What you will do
Where does "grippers" appear in the data? Return each line that holds it.

Data
___

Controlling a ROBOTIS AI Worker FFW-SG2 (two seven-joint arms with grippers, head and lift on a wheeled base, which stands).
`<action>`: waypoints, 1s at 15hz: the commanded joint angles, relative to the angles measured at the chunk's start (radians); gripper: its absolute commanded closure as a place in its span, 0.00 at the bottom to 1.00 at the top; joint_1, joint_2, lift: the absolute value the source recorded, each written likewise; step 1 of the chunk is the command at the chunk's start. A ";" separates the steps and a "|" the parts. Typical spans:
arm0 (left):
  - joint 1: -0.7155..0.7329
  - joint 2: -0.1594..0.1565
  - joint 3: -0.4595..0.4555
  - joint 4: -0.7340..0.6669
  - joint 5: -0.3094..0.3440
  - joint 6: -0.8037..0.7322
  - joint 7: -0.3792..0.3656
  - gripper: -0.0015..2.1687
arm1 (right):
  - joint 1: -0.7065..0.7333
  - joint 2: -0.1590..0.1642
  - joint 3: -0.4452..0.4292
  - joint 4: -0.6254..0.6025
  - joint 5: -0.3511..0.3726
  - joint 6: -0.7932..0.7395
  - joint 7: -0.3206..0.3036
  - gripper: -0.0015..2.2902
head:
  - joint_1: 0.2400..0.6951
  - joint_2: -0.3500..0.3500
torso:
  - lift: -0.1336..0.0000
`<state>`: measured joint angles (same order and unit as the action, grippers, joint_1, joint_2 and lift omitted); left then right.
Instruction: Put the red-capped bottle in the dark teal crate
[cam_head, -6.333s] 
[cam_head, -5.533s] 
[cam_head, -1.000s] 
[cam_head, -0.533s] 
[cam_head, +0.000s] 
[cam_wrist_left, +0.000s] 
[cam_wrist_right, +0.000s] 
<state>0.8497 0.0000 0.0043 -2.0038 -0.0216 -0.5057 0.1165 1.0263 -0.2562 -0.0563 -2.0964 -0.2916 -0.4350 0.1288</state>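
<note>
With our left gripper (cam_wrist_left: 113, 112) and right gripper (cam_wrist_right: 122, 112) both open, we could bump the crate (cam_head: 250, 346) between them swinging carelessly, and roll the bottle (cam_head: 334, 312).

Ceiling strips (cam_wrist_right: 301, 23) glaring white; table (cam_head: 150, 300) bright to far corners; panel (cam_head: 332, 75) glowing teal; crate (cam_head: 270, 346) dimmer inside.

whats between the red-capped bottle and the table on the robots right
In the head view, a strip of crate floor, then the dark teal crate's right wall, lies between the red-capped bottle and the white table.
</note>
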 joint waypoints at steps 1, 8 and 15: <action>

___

Response area
Controlling a ROBOTIS AI Worker FFW-SG2 (two seven-joint arms with grippers, head and lift on a wheeled base, which stands).
`<state>`: measured joint angles (same order and unit as the action, grippers, joint_1, joint_2 and lift omitted); left then right.

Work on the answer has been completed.